Data structures are a serious barrier to reuse in most languages: the form of program code often depends on the particular kind of data structure used, preventing reuse of the code for different data. We believe that any data representation and data structure should be able to be described and used within the programming system, and that the form of program code should not depend on the form of data; genuine reuse depends on meeting these conditions, since any assumptions made about the form of data will limit reuse to cases that satisfy those assumptions.
GLISP has a data description language that is sufficient for describing most data structures used in Lisp programs. This language has been extended to allow generic data structures (e.g. tuples and sets) to be described. It is also possible to define data types and operations that are outside Lisp, and thus it is possible to compile code for languages other than Lisp.
The syntax of GLISP allows stored and computed properties of objects to be referenced in the same manner; this has important implications for reuse:
The following examples illustrate how the same code can be used with data that are represented in different ways.
(circle (list (center vector) (radius real)) prop ( (area (pi * radius ^ 2)) ) ) (dcircle (cons (diameter real) (color symbol)) prop ( (radius (diameter / 2)) ) supers (circle))circle stores radius, while dcircle stores diameter in a different data structure; dcircle inherits properties such as area from circle. Stored and computed properties of objects are referenced in the same way in GLISP; the following examples show source and compiled code for similar functions on these different types:
(gldefun t1 (c:circle) (area c)) (LAMBDA (C) (* PI (EXPT (CADR C) 2))) (gldefun t2 (c:dcircle) (area c)) (LAMBDA (C) (* 0.7853982 (EXPT (CAR C) 2)))In example t2, the definition of area is inherited from circle and expanded; the reference to the radius is then expanded to be diameter / 2, and diameter becomes a data reference. Symbolic optimization folds the constants in the resulting code; open compilation combined with constant folding can result in substantial performance improvements [berlin-weise].

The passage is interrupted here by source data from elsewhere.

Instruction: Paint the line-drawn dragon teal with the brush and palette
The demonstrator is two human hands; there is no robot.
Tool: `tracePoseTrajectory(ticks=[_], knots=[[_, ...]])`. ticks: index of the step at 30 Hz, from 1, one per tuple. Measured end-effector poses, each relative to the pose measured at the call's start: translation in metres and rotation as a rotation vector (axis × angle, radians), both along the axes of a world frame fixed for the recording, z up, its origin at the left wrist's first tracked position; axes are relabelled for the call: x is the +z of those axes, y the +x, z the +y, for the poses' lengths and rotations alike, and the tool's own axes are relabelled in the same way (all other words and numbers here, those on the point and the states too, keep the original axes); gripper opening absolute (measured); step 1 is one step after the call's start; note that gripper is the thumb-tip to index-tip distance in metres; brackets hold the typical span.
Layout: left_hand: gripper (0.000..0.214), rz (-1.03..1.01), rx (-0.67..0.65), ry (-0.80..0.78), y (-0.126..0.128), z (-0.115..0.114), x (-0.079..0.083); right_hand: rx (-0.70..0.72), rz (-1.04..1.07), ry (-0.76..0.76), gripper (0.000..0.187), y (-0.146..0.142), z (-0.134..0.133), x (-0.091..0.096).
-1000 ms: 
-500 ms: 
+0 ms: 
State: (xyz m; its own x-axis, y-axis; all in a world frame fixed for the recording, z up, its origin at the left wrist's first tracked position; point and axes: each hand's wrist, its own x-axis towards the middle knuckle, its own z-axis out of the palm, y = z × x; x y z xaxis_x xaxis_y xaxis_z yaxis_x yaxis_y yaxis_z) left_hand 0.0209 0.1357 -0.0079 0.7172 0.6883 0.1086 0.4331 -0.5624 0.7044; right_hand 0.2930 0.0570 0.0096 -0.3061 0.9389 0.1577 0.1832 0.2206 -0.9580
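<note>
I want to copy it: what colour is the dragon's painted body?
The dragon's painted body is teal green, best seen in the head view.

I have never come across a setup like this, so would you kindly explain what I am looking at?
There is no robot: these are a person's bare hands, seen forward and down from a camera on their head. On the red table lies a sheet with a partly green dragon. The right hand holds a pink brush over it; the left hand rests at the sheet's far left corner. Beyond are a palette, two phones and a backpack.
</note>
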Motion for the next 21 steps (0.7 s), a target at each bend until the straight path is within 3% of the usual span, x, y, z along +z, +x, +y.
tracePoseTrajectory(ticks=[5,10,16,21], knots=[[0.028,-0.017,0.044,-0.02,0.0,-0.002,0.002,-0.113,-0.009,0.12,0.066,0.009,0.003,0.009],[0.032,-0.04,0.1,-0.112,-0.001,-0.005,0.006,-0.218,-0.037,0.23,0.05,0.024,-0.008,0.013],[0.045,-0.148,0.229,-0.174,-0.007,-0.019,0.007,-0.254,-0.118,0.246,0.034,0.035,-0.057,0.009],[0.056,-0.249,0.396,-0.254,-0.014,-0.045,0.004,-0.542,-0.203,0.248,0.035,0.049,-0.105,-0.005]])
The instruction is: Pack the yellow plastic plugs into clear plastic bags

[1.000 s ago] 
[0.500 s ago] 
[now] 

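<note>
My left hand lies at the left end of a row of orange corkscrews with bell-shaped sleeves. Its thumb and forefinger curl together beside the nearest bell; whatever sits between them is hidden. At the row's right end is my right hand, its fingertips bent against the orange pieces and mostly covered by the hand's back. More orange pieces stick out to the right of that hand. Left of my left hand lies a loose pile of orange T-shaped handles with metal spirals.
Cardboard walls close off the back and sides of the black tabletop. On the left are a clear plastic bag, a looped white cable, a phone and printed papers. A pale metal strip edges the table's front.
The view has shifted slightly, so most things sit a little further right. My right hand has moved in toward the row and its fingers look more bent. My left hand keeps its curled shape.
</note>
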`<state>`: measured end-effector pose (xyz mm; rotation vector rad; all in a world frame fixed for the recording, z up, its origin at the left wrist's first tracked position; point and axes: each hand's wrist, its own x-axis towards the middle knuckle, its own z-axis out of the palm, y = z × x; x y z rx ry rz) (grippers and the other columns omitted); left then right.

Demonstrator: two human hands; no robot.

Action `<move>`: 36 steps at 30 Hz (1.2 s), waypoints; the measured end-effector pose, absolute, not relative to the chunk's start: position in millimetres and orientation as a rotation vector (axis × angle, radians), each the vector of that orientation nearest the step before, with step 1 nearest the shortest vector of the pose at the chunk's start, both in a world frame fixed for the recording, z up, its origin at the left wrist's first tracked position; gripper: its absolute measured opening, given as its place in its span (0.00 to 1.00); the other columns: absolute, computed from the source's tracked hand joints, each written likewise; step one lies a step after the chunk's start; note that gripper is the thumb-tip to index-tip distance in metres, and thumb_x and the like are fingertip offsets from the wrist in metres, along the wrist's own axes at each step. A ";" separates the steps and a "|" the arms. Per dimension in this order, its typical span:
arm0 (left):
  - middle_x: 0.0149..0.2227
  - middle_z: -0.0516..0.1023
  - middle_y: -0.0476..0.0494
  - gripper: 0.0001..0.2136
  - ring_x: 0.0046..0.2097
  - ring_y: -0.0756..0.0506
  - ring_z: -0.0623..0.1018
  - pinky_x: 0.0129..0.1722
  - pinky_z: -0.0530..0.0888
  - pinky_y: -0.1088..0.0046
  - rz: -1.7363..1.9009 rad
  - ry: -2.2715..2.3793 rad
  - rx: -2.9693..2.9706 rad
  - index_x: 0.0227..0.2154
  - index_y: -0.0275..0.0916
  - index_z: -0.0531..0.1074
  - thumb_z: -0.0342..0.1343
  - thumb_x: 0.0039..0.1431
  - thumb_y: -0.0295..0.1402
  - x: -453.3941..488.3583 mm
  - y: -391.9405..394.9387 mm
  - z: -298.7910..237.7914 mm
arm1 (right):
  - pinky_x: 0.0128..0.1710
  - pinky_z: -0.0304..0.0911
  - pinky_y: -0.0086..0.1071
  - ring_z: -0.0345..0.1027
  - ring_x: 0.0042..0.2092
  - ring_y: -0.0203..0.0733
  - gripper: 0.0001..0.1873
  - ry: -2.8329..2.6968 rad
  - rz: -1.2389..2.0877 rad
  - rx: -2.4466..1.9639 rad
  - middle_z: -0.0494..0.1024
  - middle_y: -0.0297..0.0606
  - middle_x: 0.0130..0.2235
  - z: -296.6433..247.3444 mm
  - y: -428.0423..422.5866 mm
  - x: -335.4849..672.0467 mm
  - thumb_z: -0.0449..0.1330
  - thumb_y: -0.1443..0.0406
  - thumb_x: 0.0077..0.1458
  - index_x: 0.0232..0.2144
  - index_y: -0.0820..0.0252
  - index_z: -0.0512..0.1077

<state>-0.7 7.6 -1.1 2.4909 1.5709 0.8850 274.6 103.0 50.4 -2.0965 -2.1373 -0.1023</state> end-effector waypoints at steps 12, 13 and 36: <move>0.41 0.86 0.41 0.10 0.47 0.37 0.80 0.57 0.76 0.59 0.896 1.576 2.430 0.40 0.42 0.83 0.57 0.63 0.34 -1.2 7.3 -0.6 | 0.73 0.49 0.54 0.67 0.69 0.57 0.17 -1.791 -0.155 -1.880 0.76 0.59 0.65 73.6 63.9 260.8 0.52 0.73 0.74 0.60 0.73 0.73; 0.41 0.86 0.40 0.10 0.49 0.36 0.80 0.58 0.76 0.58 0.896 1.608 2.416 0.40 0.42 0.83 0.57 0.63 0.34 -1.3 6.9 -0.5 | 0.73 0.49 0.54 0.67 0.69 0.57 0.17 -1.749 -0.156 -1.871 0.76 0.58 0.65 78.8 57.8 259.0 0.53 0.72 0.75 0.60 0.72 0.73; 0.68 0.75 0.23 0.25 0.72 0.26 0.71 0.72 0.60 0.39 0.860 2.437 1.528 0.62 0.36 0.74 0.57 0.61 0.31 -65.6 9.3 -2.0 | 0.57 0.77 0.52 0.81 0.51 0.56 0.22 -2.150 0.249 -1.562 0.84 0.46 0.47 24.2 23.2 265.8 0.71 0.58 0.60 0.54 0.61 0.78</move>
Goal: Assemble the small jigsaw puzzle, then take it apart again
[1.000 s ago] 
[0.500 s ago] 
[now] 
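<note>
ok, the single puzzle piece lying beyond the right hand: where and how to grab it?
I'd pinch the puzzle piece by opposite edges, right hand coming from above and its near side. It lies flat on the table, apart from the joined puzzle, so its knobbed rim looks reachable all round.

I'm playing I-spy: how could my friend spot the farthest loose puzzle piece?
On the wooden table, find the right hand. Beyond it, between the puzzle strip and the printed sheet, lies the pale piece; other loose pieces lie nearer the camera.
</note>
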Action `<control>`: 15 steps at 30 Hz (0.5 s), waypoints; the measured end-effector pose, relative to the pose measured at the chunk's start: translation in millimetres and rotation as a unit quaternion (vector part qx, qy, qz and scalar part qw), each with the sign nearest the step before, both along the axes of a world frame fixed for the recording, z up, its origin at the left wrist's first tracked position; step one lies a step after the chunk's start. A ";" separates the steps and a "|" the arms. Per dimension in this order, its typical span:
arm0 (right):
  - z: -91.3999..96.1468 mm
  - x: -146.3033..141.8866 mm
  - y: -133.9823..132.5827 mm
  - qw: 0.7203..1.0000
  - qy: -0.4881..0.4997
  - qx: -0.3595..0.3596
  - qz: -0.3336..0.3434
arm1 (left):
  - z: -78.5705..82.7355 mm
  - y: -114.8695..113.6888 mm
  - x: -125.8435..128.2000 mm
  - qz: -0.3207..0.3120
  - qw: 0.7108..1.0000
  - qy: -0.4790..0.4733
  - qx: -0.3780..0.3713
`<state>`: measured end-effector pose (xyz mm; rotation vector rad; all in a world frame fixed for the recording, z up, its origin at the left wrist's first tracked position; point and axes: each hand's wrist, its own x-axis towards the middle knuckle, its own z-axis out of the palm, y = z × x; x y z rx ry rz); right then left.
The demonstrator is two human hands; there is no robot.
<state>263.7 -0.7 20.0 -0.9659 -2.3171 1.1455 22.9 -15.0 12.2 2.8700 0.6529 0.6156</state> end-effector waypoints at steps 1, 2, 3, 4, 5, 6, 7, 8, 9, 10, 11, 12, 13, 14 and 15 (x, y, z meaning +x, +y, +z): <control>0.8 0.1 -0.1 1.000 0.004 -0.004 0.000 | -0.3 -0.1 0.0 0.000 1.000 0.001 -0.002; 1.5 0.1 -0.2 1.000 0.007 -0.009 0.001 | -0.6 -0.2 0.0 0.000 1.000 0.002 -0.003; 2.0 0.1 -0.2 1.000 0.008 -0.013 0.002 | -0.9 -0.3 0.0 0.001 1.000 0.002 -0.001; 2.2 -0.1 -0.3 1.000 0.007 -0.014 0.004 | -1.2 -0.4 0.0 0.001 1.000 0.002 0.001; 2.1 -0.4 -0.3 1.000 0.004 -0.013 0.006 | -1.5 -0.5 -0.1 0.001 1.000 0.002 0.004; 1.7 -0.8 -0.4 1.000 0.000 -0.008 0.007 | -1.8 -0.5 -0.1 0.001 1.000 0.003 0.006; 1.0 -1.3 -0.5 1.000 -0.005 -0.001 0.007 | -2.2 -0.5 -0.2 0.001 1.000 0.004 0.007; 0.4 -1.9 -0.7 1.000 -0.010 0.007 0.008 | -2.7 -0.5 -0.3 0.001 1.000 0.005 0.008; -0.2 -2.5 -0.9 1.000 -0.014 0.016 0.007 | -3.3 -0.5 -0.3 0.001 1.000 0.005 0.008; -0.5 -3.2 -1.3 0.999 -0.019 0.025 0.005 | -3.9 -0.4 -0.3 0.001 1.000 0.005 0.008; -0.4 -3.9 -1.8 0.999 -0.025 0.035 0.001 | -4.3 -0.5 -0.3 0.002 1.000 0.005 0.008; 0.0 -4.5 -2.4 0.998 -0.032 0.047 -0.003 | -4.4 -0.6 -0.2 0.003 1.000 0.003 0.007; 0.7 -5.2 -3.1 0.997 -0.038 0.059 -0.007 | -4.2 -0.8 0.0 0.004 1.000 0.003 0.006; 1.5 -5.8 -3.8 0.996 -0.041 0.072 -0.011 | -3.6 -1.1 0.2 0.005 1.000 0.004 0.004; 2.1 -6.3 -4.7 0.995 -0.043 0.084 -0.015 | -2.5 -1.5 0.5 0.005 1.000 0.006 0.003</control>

In order to reuse code, it must be possible not only to ``read'' data that is not represented directly, but also to to ``store into'' it; this is done by algebraic inversion:Properties into which one would want to ``store'' can generally be inverted automatically. If inversion is not possible or is ambiguous, an error message results.
(gldefun t3 (c:dcircle v:real) ((area c) := v) c) (LAMBDA (C V) (RPLACA C (* 1.128379 (SQRT V))) C)These techniques handle differences in data structures and in which kinds of data are represented; similar techniques also handle differences in units of measurement (e.g., use of fahrenheit or centigrade temperatures). It is also possible for application data to lack properties of the abstract data (e.g., it is possible to get the area of a circle whose center point is not defined) and to have additional properties defined.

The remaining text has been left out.